— What the exercise asks —
Leaving the pictures aside, return all of the data below exactly.

— Recorded information —
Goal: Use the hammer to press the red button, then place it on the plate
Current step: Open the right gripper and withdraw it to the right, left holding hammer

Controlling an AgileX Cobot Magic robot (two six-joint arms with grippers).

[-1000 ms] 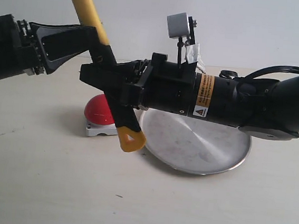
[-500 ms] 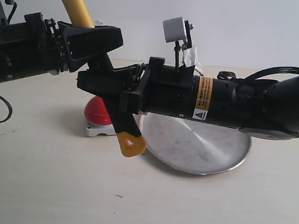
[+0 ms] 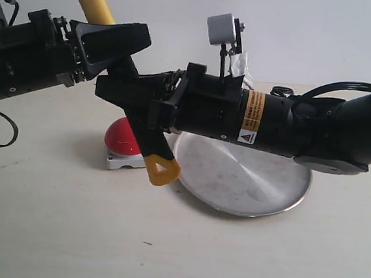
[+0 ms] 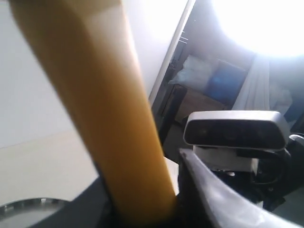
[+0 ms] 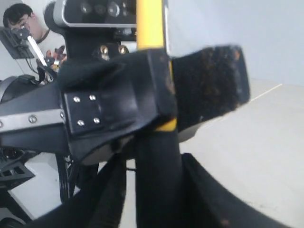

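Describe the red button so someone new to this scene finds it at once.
Find the large silver plate on the table. Just off its left edge in the exterior view, beside the yellow tip of the hammer, sits the red button: a glossy dome on a small grey base, the only red thing.

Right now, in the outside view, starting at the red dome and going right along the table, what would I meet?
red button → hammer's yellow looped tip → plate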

— Exercise result —
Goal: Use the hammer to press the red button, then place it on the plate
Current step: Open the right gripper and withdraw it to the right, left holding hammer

Controlling an AgileX Cobot Magic robot (two six-joint arms with grippers).

[-1000 ms] 
[-500 ms] 
[+0 ms] 
[+0 ms] 
[+0 ms] 

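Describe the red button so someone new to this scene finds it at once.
Find the large silver plate on the table. Just off its left edge in the exterior view, beside the yellow tip of the hammer, sits the red button: a glossy dome on a small grey base, the only red thing.

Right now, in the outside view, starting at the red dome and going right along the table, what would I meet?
red button → hammer's yellow looped tip → plate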

For this exercise, nothing further remains.